Abstract

Background Hematopoietic stem cell transplantation (HSCT) is a procedure that can restore marrow function in patients who have had severe marrow injury. It is either autologous or allogeneic. It has become increasingly important to optimize pretransplant risk assessment to improve hematopoietic cell transplantation (HCT) decision making. Single-organ comorbidity involving the liver, lung, heart, or kidney before HCT has been traditionally found to cause organ toxicity after HCT. The HCT-comorbidity index (HCT-CI) has provided better prediction of HCT-related morbidity and mortality compared with other non-HCT-specific indexes. Aim The aim of this study was to investigate the impact of various pretransplant comorbidities on the outcome of patients who had undergone either allogeneic or autologous HSCT in relation to treatment-related mortality, disease-related mortality, and overall survival. Patients and methods A retrospective study was conducted at the Bone Marrow Transplantation Unit, Ain Shams University, on 119 patients who were transplanted either using autologous or allogeneic HSCT. All of them were older than 18 years and had different types of hematologic diseases. The most frequent hematologic disease was acute myeloid leukemia (34.4%), followed by multiple myeloma (17.6%), acute lymphoblastic leukemia (16.8%), and lymphoma (10.9%), whereas aplastic anemia, myelodysplastic syndrome, chronic myeloid leukemia, and biphenotypic leukemia collectively represented 20.1%. They were either incomplete or partial remission.

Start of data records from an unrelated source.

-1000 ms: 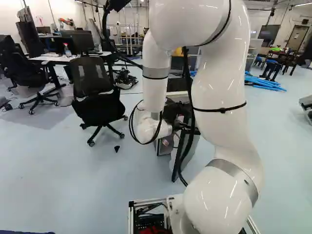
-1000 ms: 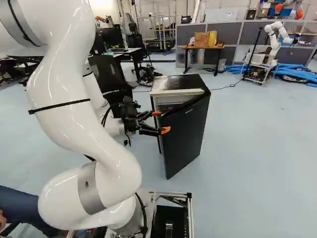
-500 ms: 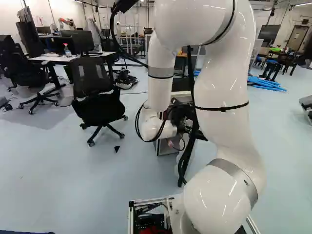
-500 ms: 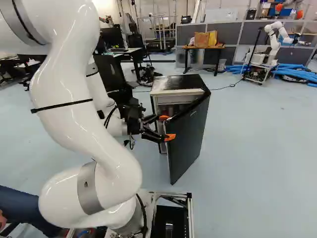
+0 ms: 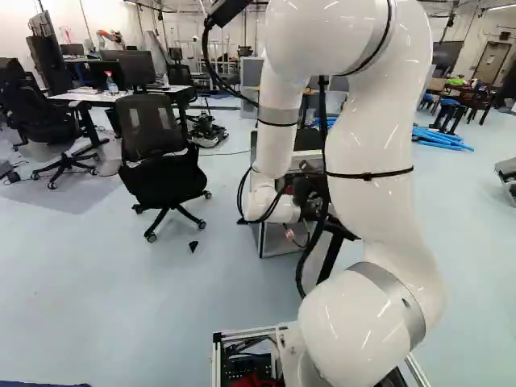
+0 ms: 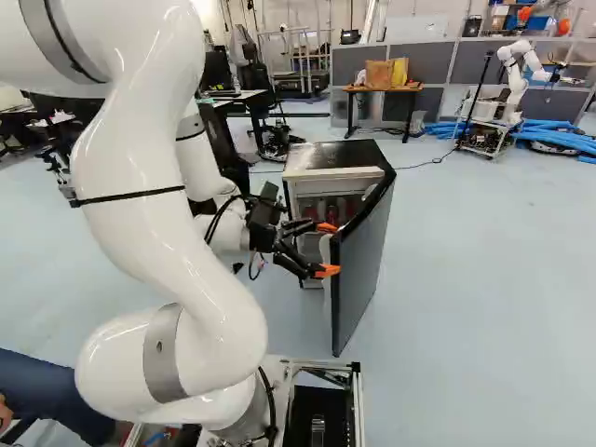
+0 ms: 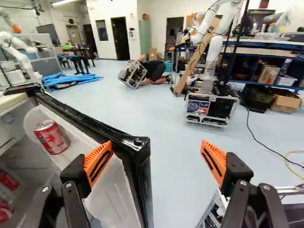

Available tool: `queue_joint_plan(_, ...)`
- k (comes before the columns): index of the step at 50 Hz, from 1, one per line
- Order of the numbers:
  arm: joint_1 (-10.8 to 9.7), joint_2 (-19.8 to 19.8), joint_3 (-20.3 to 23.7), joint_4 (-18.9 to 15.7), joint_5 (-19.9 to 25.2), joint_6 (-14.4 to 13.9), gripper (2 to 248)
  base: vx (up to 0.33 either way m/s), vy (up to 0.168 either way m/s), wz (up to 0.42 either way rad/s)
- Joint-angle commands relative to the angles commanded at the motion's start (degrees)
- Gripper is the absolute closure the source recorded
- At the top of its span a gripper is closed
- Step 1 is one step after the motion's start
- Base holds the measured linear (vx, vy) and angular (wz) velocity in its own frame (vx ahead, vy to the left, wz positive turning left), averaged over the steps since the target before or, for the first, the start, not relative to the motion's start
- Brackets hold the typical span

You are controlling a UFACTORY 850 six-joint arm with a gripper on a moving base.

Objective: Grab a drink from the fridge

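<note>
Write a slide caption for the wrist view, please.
An open claw by the corner of an open fridge door, a red can on the door's inner side.

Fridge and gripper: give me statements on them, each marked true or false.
1. The fridge door is closed. False: it stands open.
2. The gripper is open. True.
3. The gripper holds a red can. False: the can is at the door's inner side, outside its grip.
4. Red items show inside the fridge. True.
5. In the left base view, the nearest chair stands right of the fridge. False: it stands left.
</note>
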Motion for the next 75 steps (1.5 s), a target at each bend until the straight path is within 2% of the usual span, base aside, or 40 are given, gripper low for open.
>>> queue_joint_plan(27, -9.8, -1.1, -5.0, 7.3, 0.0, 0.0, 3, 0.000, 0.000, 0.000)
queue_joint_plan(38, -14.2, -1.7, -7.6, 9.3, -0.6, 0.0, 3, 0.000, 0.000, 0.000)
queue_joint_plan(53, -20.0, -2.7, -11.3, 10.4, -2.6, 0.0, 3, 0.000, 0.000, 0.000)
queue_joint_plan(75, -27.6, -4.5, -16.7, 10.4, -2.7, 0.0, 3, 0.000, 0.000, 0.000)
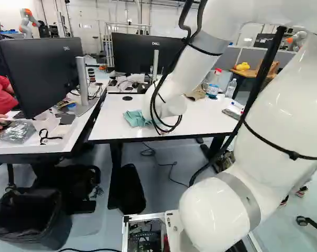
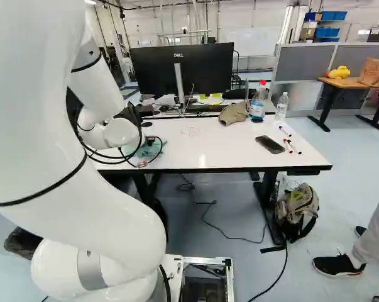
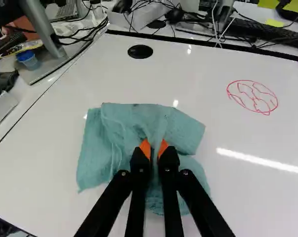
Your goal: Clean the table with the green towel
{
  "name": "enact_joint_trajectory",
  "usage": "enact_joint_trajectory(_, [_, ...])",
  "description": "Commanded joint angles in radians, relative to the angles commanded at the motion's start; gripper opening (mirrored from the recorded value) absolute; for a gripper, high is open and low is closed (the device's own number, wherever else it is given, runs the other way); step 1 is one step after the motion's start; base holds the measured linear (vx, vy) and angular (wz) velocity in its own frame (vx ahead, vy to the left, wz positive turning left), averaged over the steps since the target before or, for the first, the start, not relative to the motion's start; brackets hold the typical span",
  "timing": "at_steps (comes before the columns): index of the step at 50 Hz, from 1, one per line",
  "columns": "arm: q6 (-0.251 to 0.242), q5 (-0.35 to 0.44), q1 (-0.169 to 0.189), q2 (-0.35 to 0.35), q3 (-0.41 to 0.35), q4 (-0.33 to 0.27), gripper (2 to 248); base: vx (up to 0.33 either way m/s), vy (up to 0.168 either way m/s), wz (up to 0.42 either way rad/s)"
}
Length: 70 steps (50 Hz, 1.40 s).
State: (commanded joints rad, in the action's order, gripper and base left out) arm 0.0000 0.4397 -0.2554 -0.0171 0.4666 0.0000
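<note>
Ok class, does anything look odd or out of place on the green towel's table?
Yes: a red scribble marks the white tabletop, apart from the green towel in the claw. It looks odd because drawings usually go on paper or boards. Markers lie loose there too.

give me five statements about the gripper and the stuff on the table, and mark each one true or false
1. The gripper is closed on the towel. True.
2. The towel covers the red scribble. False: the scribble shows on the bare tabletop, apart from the towel.
3. The spray bottle stands upright near the water bottle. True.
4. The phone lies on the floor. False: it lies on the tabletop, near the markers.
5. The towel is folded into a neat square. False: it lies rumpled.
</note>
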Motion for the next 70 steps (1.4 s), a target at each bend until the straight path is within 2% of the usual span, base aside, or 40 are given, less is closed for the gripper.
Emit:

They were categorized on the basis of the HCT-CI as follows: mild score (0), 43 (36.2%) patients; moderate score (1-2), 60 (50.4%) patients; and severe score (΃3), 16 (13.4%) patients. The study data were collected from medical notes, pathology reports, and laboratory data. Results There was a statistically significant relation between the HCT-CI and overall survival ( P = 0.012), disease-free survival ( P = 0.007), mortality ( P = 0.047), and the incidence of graft failure ( P = 0.034). Conclusion We concluded that the HCT-CI is a better predictor for detecting the influence of comorbidity in patients with hematologic disorders on mortality, overall survival, and disease-free survival after HCT.